With the images removed, write out every line below exactly.
........
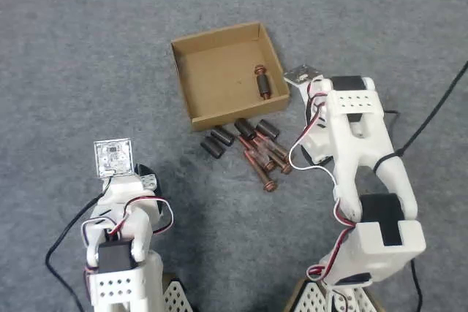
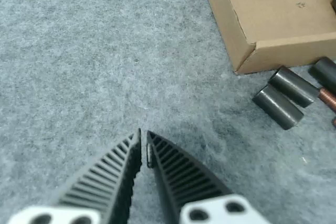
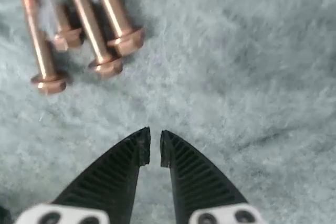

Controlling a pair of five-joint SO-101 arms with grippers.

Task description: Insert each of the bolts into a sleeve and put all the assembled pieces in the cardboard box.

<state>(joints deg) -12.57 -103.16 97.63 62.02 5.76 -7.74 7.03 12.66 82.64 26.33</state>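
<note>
One assembled piece [image 1: 262, 82] already lies in the cardboard box [image 1: 219, 71], near its 3 o'clock wall. By my judgement the work stands between assemblies, with the next bolt not yet picked.

The loose parts lie on the grey mat [image 1: 88, 71] just off the box's 5 o'clock corner. There are four dark sleeves [image 1: 213, 147], two of them apart at the pile's 9 o'clock side. Four copper bolts [image 3: 86, 30] lie bunched together, their heads pointing toward 5 o'clock. The other two sleeves touch the bolt tips. Possibly a tip has entered one, but the high view is too coarse to say.

The left gripper [image 2: 143, 141] is clenched on nothing over bare mat, well out at 8 o'clock from the pile. The right gripper [image 3: 155, 144] is all but closed, with a sliver between its tips, and also empty. It hangs just short of the bolt heads.

The next move calls for the right claw to spread and take one bolt by the shank without dragging its neighbours. The left claw should fetch a free sleeve and hold it level for the insertion.
</note>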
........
◆ **RESULT OF THE EXERCISE**:
Controlling a pair of five-joint SO-101 arms with grippers.

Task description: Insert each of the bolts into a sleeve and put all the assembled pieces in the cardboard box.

<state>(joints deg) -12.57 -103.16 97.63 62.02 5.76 -7.74 7.03 12.66 82.64 26.33</state>
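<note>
One assembled piece [image 1: 262, 82] already lies in the cardboard box [image 1: 219, 71], near its 3 o'clock wall. By my judgement the work stands between assemblies, with the next bolt not yet picked.

The loose parts lie on the grey mat [image 1: 88, 71] just off the box's 5 o'clock corner. There are four dark sleeves [image 1: 213, 147], two of them apart at the pile's 9 o'clock side. Four copper bolts [image 3: 86, 30] lie bunched together, their heads pointing toward 5 o'clock. The other two sleeves touch the bolt tips. Possibly a tip has entered one, but the high view is too coarse to say.

The left gripper [image 2: 143, 141] is clenched on nothing over bare mat, well out at 8 o'clock from the pile. The right gripper [image 3: 155, 144] is all but closed, with a sliver between its tips, and also empty. It hangs just short of the bolt heads.

The next move calls for the right claw to spread and take one bolt by the shank without dragging its neighbours. The left claw should fetch a free sleeve and hold it level for the insertion.
</note>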

The output is now finished.